Most AI agents today are fundamentally broken in one important way. In other words, you forget everything. At the end of each session, context, learned behaviors, and user-specific adjustments are lost, forcing you to start over from scratch every time. This statelessness has become a quiet bottleneck in the race to build autonomous and useful on-chain assistants. According to WuBlockchain’s original report, DWF Ventures is now focused on the answer, focusing on Nous Research’s open-source Herme framework, which directly attacks the memory problem.
DWF’s memo argues that Hermes stands out because it’s more than just a one-shot automation tool. This framework introduces persistent memory that retains user interactions, sessions, and learned settings over time. This is combined with an automated skill system that organically expands the agent’s capabilities and a user profile that locks memories into a consistent identity. Self-improvement loops continually improve what an agent knows, increasing its usefulness rather than resetting it every cycle. For an industry that has flooded the market with chatbot wrappers and thin API agents, its design represents a tectonic shift toward durable composite intelligence.

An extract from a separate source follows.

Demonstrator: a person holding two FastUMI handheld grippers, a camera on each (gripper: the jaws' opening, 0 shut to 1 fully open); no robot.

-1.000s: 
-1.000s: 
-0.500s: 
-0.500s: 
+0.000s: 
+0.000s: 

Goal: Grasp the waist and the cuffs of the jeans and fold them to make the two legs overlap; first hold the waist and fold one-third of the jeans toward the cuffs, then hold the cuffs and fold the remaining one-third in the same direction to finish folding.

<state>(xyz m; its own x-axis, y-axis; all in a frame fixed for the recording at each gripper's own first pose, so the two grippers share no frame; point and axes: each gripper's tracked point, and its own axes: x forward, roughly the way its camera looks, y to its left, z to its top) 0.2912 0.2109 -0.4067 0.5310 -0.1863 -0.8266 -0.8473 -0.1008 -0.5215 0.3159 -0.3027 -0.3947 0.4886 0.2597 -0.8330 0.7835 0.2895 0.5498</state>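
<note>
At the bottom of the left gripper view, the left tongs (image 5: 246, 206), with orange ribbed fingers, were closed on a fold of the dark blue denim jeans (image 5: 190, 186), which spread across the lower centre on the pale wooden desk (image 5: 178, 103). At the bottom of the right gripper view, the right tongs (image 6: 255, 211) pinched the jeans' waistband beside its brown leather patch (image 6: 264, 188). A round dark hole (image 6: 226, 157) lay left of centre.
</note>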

Why stateless agents became the norm
Stateless architecture is cheap and easy. These are scaled by design to avoid storing sensitive user data. This makes sense for early crypto trading bots and simple Discord assistants, where raising an alert or processing a single command was enough. Lack of memory becomes an issue as AI agents start managing more complex tasks, such as interpreting DeFi positions, processing multi-step cross-chain operations, and learning from on-chain data feeds. Repetition undermines efficiency, and lack of personalization undermines trust. DWF’s framework suggests that they ignore the hype and aim for an infrastructure that not only demos well, but maintains sustained user engagement.
This push toward stateful, memory-aware agents is consistent with a broader move toward decentralized AI infrastructure. The project is starting to stitch together compute, storage, and training layers that allow AI agents to run without relying on a centralized cloud. For example, distributed computing partnerships like UXLINK and the Origins Network’s work on scalable AI-powered Web3 applications show how plumbing is being laid for agents that require persistent computing. Hermes is tackling this by relying on Nous’ decentralized Psyche training network, a layer that distributes the heavy lifting of model improvement.

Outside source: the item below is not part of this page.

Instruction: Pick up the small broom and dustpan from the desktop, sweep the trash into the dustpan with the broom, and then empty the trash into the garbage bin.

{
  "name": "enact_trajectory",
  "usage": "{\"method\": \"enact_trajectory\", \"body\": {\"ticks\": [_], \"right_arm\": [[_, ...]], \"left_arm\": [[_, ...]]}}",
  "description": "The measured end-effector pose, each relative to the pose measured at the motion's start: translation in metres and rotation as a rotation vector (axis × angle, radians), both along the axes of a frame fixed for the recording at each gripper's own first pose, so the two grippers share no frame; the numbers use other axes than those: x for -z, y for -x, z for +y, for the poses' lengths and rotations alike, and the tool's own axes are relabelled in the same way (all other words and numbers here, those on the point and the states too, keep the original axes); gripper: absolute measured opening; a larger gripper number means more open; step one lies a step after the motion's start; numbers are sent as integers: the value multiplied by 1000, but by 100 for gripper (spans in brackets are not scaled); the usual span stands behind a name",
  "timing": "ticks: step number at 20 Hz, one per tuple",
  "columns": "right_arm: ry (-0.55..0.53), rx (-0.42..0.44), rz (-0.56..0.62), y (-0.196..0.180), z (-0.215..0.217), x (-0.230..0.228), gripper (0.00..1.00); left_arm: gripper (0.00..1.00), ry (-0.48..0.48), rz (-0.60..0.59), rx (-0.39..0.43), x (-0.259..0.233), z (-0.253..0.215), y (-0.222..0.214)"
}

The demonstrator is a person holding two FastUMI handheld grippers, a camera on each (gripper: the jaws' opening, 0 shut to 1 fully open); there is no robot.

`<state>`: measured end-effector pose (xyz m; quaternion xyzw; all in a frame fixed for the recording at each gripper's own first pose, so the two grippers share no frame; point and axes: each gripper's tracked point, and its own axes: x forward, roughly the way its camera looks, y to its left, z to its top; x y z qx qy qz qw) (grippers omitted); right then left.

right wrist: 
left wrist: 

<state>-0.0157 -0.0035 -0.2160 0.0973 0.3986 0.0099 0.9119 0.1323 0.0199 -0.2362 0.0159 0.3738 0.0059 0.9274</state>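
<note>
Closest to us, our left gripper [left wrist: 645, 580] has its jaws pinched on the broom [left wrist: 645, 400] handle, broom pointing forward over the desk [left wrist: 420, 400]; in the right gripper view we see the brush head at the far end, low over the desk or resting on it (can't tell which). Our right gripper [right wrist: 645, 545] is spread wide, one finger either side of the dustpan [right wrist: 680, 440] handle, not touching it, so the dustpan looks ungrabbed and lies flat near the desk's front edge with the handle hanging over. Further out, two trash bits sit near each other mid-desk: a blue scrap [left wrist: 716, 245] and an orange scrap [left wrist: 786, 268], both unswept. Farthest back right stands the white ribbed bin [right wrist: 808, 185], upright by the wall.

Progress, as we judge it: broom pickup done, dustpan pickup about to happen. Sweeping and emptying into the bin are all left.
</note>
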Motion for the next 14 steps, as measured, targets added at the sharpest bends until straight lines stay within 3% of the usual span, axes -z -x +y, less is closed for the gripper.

Security, sealed keys, and psychedelic networks
Memory is not the only internal mechanism. Hermes separates and bakes credentials so that access tokens and private keys are not mixed with the agent’s core inference layer. Secret edits and automatic key rotation provide a security posture that is more similar to a managed system than a typical experimental bot. This architecture is important because stateful agents that hold user credentials are high-value targets. Integrating these capabilities with Psyche, a distributed training network, means that the models themselves are refined through a distributed node structure rather than a single server, which reduces central points of failure.
The storage demand for such persistent learning agents shows a remarkable trend. As models accumulate knowledge and user history, the need for cheap and verifiable storage increases. With the growing interest in AI data layers, projects like Filecoin are already joining the conversation for decentralized storage solutions tailored to AI workloads. Although Hermes cannot directly perform on-chain storage, the self-improvement loops it relies on will inevitably pull from and push to distributed environments as it scales for Web3 use cases.
When superiority is not guaranteed
DWF specifically compares Hermes to Claude Code and OpenAI Codex, arguing that the ability to generate code in the moment does not translate into increased performance over weeks of use. A stateless agent can create a perfect smart contract audit one day and forget the entire context of the project the next. What differentiates Hermès is the ability to accumulate experience. This is a genuine moat if the execution is clean, but it requires users to commit to a single long-running agent environment, something the market has been slow to tackle outside of niche financial operations.
The open source nature of Hermes works both ways. This could prompt widespread auditing and community adaptation, accelerating the adoption of DeFi tools, DAO operations, and NFT analytics. At the same time, remaining open source while maintaining a security advantage over well-funded closed source competitors is a tightrope walk. It remains unclear whether Hermes has gained enough developer mindshare to become the default anchor for stateful Web3 agents. Memory alone does not guarantee practicality if the quality of the underlying inference lags or the integration with existing wallets and dApps remains clunky. DWF’s attention is a sign that venture money is focused on architecture, not just user numbers. For teams building in the AI agent space, the Hermes Blueprint has become a reference to what’s to come after the chatbot era.